- _Work request_:
Each line from the beginning of the entries below through the line that includes "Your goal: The" must be returned exactly as given.

- _Entries provided_:
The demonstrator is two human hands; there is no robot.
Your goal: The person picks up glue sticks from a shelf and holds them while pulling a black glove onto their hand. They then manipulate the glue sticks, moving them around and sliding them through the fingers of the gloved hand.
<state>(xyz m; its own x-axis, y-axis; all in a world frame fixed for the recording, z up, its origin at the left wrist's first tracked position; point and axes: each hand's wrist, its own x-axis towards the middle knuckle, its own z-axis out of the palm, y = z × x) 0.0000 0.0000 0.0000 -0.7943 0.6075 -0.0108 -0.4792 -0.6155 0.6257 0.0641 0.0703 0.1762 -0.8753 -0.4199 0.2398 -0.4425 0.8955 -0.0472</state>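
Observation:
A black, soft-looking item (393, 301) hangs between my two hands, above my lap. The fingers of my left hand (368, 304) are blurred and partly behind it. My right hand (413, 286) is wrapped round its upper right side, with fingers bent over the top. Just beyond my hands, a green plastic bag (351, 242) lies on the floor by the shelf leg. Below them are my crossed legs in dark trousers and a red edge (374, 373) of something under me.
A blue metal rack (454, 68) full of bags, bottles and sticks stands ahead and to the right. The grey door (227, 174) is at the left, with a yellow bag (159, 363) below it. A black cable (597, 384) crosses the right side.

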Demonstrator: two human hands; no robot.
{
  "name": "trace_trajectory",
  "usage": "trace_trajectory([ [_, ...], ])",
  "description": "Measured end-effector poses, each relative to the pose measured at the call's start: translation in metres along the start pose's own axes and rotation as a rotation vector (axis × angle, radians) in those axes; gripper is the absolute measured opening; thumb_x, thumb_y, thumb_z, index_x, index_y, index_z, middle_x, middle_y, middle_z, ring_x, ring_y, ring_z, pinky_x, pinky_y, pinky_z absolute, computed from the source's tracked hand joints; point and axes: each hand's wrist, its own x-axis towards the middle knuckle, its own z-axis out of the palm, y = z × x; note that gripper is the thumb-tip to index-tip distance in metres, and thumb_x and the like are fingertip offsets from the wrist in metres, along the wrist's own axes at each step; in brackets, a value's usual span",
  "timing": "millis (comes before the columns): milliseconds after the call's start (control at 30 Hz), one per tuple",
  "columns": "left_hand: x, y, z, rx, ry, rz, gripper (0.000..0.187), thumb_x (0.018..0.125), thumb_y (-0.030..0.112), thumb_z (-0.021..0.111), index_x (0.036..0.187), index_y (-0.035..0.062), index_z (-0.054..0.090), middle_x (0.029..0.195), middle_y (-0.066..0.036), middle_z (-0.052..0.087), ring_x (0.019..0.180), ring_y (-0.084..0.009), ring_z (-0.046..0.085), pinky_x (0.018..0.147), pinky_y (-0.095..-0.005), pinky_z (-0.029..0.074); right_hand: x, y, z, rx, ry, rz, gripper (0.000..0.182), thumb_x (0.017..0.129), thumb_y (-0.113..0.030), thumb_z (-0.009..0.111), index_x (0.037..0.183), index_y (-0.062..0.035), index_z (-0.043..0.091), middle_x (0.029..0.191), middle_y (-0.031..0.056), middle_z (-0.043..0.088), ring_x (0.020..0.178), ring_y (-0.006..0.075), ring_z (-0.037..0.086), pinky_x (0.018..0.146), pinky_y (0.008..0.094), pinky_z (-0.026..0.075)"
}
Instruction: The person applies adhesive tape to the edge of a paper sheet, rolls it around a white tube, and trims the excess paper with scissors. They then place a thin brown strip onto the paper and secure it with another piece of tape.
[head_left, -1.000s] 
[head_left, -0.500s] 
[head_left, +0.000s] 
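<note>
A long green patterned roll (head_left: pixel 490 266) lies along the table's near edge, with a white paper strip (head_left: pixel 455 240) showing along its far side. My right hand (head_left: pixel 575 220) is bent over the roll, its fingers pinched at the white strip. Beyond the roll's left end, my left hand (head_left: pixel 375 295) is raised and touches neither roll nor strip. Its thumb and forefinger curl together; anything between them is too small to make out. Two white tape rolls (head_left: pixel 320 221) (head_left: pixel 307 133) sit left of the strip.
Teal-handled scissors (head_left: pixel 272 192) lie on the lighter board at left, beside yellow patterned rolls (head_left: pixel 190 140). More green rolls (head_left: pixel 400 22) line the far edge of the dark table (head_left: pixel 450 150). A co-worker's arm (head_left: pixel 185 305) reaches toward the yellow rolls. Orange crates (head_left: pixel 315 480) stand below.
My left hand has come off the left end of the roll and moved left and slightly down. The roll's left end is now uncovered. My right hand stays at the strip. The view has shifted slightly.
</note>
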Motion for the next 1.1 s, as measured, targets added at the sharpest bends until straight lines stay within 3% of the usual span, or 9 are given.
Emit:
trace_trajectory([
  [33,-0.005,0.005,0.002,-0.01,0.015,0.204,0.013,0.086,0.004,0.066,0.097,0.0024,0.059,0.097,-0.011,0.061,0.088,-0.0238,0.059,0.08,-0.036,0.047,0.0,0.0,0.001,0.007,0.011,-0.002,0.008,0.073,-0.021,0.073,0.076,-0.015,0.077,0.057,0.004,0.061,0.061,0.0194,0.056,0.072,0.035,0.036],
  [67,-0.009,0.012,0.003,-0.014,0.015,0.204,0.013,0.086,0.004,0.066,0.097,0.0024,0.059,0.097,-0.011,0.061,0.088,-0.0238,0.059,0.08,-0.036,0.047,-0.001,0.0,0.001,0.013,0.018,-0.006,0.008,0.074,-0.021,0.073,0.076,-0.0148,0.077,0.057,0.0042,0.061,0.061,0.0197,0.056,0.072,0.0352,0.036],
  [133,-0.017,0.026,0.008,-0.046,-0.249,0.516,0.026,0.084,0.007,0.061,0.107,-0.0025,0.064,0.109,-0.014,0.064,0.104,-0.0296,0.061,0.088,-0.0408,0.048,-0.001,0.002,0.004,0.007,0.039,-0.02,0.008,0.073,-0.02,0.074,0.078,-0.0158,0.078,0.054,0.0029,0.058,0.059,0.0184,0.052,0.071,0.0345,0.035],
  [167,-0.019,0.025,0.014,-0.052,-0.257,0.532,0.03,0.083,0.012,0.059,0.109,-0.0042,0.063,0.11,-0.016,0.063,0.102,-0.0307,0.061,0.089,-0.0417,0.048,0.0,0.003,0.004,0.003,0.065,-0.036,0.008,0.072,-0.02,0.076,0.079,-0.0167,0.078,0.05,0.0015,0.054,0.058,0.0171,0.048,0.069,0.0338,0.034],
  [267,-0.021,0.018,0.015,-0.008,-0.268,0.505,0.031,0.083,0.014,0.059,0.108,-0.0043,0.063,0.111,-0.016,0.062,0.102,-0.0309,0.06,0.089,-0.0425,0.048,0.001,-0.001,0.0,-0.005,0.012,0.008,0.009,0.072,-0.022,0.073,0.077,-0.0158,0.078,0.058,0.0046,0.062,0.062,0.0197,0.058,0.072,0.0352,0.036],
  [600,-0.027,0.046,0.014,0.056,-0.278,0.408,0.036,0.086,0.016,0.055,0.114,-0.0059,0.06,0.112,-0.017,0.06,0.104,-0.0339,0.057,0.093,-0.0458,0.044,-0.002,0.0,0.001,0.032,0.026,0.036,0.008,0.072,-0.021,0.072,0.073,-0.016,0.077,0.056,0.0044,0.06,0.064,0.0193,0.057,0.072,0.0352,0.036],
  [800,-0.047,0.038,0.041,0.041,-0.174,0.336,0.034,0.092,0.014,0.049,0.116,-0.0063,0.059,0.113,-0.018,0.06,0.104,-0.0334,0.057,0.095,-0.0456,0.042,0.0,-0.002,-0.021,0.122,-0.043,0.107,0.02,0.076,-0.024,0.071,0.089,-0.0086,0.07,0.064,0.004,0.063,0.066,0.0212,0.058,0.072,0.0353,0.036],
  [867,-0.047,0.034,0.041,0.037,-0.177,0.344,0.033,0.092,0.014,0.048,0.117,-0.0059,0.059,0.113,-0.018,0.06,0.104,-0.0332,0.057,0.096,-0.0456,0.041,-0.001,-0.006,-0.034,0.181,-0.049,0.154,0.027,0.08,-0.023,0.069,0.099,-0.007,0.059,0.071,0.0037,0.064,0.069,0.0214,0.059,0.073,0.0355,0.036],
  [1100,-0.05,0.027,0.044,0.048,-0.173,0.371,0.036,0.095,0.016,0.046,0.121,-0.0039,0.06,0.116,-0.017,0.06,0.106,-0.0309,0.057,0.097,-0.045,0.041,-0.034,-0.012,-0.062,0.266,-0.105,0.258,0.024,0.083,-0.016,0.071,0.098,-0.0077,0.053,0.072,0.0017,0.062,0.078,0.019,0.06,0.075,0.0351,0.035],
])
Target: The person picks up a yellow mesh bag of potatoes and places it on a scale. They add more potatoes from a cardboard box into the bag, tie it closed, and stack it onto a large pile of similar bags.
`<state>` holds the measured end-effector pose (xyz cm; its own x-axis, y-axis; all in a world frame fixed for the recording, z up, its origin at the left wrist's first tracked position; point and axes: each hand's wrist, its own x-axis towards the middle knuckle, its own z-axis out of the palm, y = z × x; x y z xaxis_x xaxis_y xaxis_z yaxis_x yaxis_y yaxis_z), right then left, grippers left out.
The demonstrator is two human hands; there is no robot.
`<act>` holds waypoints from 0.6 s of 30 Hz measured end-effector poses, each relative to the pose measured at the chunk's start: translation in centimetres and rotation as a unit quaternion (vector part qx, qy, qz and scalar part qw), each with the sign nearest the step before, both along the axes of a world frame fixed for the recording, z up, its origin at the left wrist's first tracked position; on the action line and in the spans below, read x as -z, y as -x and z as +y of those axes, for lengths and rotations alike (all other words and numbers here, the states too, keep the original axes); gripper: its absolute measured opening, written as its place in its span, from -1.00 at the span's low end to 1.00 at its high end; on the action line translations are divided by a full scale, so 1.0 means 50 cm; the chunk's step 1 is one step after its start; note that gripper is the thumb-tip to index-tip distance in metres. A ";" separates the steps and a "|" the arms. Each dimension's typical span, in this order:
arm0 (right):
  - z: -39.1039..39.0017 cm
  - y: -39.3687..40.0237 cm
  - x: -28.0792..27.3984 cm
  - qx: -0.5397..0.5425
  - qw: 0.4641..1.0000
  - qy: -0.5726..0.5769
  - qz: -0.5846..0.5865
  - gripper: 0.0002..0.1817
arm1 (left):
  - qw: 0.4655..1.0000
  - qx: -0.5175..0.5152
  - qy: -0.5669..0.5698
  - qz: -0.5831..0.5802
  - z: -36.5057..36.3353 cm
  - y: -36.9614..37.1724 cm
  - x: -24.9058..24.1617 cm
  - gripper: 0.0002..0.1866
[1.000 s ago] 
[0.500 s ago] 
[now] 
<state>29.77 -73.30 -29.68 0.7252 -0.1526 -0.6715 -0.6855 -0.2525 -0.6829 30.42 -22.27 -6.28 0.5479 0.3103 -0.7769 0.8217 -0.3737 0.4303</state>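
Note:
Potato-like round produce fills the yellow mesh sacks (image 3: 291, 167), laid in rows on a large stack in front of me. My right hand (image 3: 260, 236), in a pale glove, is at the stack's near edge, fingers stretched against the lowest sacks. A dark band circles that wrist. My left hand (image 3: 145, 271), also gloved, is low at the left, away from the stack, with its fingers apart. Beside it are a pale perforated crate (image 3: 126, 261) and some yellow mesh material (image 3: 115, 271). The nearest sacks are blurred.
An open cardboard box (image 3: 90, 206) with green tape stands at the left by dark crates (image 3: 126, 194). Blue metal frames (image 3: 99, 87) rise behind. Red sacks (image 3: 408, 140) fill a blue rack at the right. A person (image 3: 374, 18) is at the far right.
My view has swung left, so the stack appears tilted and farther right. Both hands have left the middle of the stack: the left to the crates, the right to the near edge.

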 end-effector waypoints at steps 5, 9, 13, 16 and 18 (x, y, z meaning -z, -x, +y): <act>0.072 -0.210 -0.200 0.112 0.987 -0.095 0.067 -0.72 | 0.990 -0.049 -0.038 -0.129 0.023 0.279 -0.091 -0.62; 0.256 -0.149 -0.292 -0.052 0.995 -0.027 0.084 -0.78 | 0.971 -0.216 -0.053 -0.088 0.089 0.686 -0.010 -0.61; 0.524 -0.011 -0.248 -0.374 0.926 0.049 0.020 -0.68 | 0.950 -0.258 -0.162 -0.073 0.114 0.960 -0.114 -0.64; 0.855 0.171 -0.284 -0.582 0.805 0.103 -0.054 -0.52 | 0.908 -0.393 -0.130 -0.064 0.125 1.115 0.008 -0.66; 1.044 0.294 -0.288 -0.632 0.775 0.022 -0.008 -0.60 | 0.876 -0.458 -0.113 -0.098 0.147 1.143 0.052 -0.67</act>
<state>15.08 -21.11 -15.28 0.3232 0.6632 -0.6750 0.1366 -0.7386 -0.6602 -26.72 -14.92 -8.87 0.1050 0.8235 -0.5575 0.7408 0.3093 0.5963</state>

- _Problem solution_:
The demonstrator is two human hands; there is no robot.
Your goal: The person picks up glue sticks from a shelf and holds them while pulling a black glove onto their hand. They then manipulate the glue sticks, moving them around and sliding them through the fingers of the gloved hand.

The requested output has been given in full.